No Reino Unido também crescem as dúvidas sobre as informações que chegaram a Downing Street sobre o surto de pandemia. Um ex-agente dos serviços secretos britânico explicou ao jornal The Telegraph que o governo de Boris Johnson sabia “desde o primeiro momento” o que estava a acontecer na China. Isto porque vários agentes no terreno avisaram o primeiro-ministro que Pequim estava a encobrir o número real de mortos por Covid-19. “A ideia de que o Reino Unido levou a sério os números chineses é absolutamente ridícula. Se os chineses mentem, o papel dos serviços secretos é saber quais seriam os números reais “, diz a fonte ao jornal.

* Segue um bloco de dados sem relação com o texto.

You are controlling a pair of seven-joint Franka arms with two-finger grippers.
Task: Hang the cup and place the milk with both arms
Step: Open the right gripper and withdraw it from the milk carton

Já Peter Forster, investigador da Universidade de Cambridge, vai mais longe e coloca a hipótese do surto de SARS-CoV-2 ter começado em setembro. Esse é um “cenário plausível”, explicou ao jornal South China Morning Post.

“O vírus pode ter-se transformado, até se tornar eficiente para os seres humanos há mais tempo, mas ter-se mantido dentro de um morcego ou de outro animal, durante vários meses sem infetar qualquer outro indivíduo”, começou por dizer.

“Depois, começou a infetar e a propagar-se nos humanos entre os dias 13 de setembro e 7 de dezembro”, explicou durante a apresentação de um estudo publicado no jornal Proceedings of the National Academy of Sciences. Quanto ao local exato da pandemia, Peter Forster avisou que ainda não há qualquer conclusão definitiva, mas acredita que o mais provável é o surto original ter começado no “Sul da China e não em Wuhan”, cidade tida como epicentro da SARS-CoV-2. Só as amostras de tecidos preservadas em hospitais chineses, desde entre setembro e dezembro, podem servir de provas.